Und wenn der frühere Liebhaber besser war und die Frau davor die besseren Brüste hatte, einfach den Mund halten.

profil: Gab es Patienten, an denen Sie gescheitert sind? Westheimer: Natürlich. Ich weiß, was ich nicht weiß. Wenn Frauen Schmerzen beim Geschlechtsverkehr haben, schicke ich sie zuerst einmal zum Gynäkologen. Ein Mann mit Erektionsproblemen muss auf alle Fälle zum Urologen, ehe wir reden.

profil: In Ihren Büchern erklären Sie immer wieder, dass das Grundsatzgespräch oft liebestötende Wirkung besitzt. Westheimer: Diese Attitüde, alles im Namen der Offenheit zu besprechen, kann wirklich tödlich sein. Vor allem beim Sex, wo doch auch die Fantasie auf Touren kommen sollte. Rauf, runter, hier hin und da weg. Das ist doch grauenhaft. Und wenn der frühere Liebhaber besser war und die Frau davor die besseren Brüste hatte, einfach den Mund halten. Wenn mich wer fragt: "Wie geht's dir wirklich?", dann laufe ich schon und suche mir einen neuen Gesprächspartner.

profil: Wie wichtig ist Ihre jüdische Identität für Ihre Arbeit als Sexualberaterin? Westheimer: Sehr wichtig. Im Judentum gehört es dazu, mit seiner Frau am Freitagabend Geschlechtsverkehr zu haben. Seine Frau nicht zu befriedigen gilt als eine Art Sünde. Ich habe darüber das Buch "Heavenly Sex" geschrieben. Und: Es heißt, dass ein Paar nur dann einen Sohn macht, wenn er erst nach ihrem Orgasmus ejakuliert. Ist wahrscheinlich Quatsch, aber eine schöne Idee. Unlängst habe ich bei einer Parade auf der Fifth Avenue gebrüllt: "Ruft alle Schalom, und wenn ihr es nicht ganz laut tut, dann werdet ihr keinen guten sexuellen Verkehr haben!"

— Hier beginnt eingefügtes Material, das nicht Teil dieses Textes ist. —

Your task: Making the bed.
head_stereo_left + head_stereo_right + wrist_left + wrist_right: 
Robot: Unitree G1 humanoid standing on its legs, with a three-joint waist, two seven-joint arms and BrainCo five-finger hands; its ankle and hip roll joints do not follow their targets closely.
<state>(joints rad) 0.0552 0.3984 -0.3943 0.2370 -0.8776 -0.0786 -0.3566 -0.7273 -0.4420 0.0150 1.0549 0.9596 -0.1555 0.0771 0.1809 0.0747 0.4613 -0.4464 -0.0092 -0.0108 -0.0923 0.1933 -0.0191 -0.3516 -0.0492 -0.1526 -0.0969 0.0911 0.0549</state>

profil: Und? Haben sie gehorcht? Westheimer: Natürlich. Die Menschen tun viel für guten Sex. Die werfen sogar mit Zwiebelringen.

profil: Bitte wie? Zwiebelfetischismus ist mir neu. Westheimer: Ja, ich hatte so ein Paar. Da hat sie Zwiebelringe auf seinen erregten Penis geworfen. Das hat mir gefallen. Zwiebelfetischismus ist unbedingt in Ordnung mit mir.